Going back to basics, which THE PROPHET says he knows well, there’s a very simple reason you need a human in the loop for sourcing, and the simple way to explain it is this. To a machine, a 3.5″ lid is a 3.5″ lid, especially when it’s not!

Apply this next generation fully autonomous optimization platform concept to a global fast food chain, and the first thing it’s going to identify is that the human is following a “hidden constraint” by always buying matching cup and lid sizes from the same vendor, and doing away with this arbitrary constraint will save a global operation millions a year.

The new junior buyer, upon seeing this, will jump and down and tell the platform to “Lock the order and output the savings report so I can demonstrate this new AI optimization tool saved millions”.

But that “hidden constraint” is a real constraint because 3.5″ is not 3.5″ across manufacturers who are still running on decades old production technology as the process to create the cups and lids for those fountain drinks hasn’t changed since we were kids, there were no standards then, and the measurements were always off a bit.

If you’ve ever wondered why sometimes the lid just stopped fitting when the “serve yourself” trend started, this is why — someone broke the unwritten rule — and the chain tried to pretend the problem didn’t exist.
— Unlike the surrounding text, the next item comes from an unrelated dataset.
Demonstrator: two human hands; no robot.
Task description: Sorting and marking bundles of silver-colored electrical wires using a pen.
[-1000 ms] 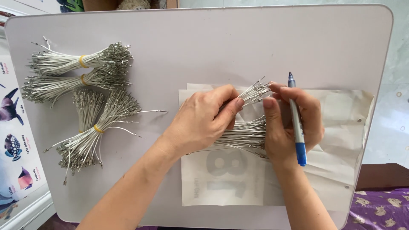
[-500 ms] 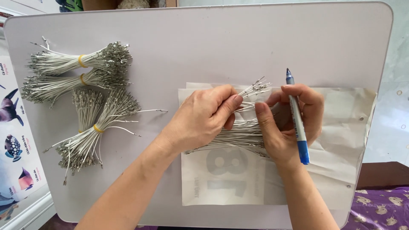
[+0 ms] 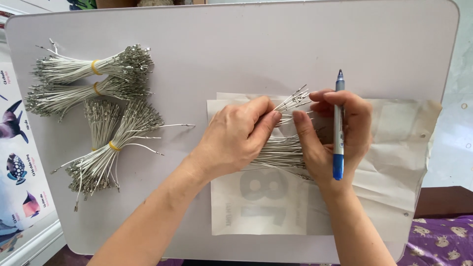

Why did they try to pretend that the problem didn’t exist? That’s because the “fix” is to order the matching inventory from the same supplier, sit on double inventory, and send costs through the roof.

In other words, this twenty five year old hidden constraint that the doctor personally saw sourcing optimization consultants overlook (when they were told by the client that you couldn’t use manufacturer’s X lids with manufacturer’s Y cups and that constraint should, obviously, be part of the model) is still a valid constraint today. And other examples abound across categories. The specs seem the same on the spec sheet, but only the engineers and buyers know when they are not and apply “unnecessary” or “hidden” constraints to account for these situations.

Moreover, going back to the suggestions of THE PROPHET:

  • machines don’t know truth from lies, so if someone publishes false data, they will use that false data in enrichment, and there goes your model!
  • as we just demonstrated, sometimes AI will remove necessary constraints or not detect “hidden” constraints that need to be included
  • you don’t break a contract on a hunch — you break it when it’s not working out; if you find a better product or lower cost, you start switching over as soon as you can or by diverting as much as you can from an un-contracted/contractually satisfied supplier to that new supplier
  • you don’t completely change categorization and upend the financial reporting and other dependent processes because it suits the optimization module
  • you use the probabilistic assessments, you don’t replace your deterministic model, where you can compute optimality and confidence, with them

When it comes to optimization, you want Augmented Intelligence and a system that, with input and verification at the right points, does all of the tactical drudgery and thunking that the machines are great at (and we are not). You don’t want it autonomously making strategic decisions it doesn’t understand.